Согласно песне Скотта Маккензи про Сан-Франциско, которая была популярна как раз в те годы, лето там должно быть порой любви. Полли Чалмерс, которая даже тогда не имела ничего общего с хиппи, как-то эту пору любви пропустила. В здании, где они жили с Келтоном, было полно всякой шпаны, которая носила на шее символ мира, пацифик, и в дополнение — финку в ботинке. Самыми частыми гостями в этой среде бывали судебные исполнители, репортеры и полицейские. Тогда полицейских не называли в лицо свиньями; полицейские тоже пропустили сезон любви и были по этому поводу очень злыми.
Полли подала заявление на получение пособия, но оказалось, что она недостаточно долго жила в Калифорнии, чтобы иметь на него право. Может быть, сейчас законы изменились, но в 1971 году матерям-одиночкам в Сан-Франциско было так же трудно, как и в любом другом городе. Она подала заявку в Фонд помощи нуждающимся детям и надеялась, что из этого выйдет какой-то толк. Келтон никогда не голодал, но сама она питалась лишь духом святым. Худющая молодая женщина, всегда голодная, всегда напуганная — женщина, в которой, наверное, очень немногие из бывших знакомых признали бы теперь прежнюю Полли Чалмерс. Ее воспоминания о тех трех годах, проведенных на Западном побережье, — воспоминания, хранящиеся на задворках памяти, как старая одежда на чердаке, — были искаженными и перекошенными, как обрывки кошмара.

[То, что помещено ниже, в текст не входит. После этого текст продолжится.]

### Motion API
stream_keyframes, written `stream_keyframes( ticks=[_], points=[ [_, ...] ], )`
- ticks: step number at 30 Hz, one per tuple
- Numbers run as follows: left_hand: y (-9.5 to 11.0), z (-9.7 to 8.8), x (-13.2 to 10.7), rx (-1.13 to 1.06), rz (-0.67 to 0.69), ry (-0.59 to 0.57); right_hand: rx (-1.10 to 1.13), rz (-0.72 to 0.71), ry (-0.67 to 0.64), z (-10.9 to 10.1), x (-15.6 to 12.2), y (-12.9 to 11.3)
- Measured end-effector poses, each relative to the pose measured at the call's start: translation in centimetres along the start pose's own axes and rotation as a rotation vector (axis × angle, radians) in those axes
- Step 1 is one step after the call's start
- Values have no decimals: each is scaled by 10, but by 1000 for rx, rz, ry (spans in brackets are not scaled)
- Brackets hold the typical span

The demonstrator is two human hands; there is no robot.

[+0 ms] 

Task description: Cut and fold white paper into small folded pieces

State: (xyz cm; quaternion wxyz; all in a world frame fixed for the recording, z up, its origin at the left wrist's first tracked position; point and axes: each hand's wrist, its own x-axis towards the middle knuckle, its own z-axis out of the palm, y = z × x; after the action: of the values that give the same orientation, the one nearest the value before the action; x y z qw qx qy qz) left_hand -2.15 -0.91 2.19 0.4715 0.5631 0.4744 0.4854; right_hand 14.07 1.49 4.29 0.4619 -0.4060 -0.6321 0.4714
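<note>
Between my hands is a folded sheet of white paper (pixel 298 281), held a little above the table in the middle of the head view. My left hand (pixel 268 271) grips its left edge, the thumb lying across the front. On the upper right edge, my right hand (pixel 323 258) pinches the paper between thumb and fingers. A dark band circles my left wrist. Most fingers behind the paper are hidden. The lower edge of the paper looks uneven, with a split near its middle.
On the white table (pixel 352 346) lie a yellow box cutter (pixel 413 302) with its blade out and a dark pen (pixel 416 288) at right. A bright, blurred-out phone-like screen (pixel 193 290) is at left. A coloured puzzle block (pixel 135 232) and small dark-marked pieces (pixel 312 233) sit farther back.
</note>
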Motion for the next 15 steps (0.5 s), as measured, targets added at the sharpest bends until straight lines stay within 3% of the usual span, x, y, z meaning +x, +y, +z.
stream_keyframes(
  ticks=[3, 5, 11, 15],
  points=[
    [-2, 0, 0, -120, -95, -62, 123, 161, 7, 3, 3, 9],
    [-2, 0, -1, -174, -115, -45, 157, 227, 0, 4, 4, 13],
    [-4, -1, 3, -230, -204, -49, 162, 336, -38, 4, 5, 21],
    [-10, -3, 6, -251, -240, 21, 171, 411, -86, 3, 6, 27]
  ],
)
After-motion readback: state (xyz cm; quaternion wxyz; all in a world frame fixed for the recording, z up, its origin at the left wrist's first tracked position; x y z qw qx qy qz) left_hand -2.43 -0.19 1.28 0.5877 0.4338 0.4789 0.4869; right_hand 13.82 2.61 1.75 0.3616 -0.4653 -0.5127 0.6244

Не в этом ли основная причина, почему ей не хотелось рассказывать Алану об этих годах? Может, ей просто не хочется ворошить этот ужас? Она не одна пережила все кошмарные последствия своей гордости, упрямого нежелания попросить о помощи, извращенного лицемерия тех лет, провозглашавших триумф свободной любви, одновременно вышвыривая незамужних женщин с детьми за борт нормального общества; с ней был Келтон, который тоже страдал. Келтон был ее талисманом, ее заложником Фортуны, пока она ожесточенно пробиралась сквозь тернии своего дурацкого крестового похода.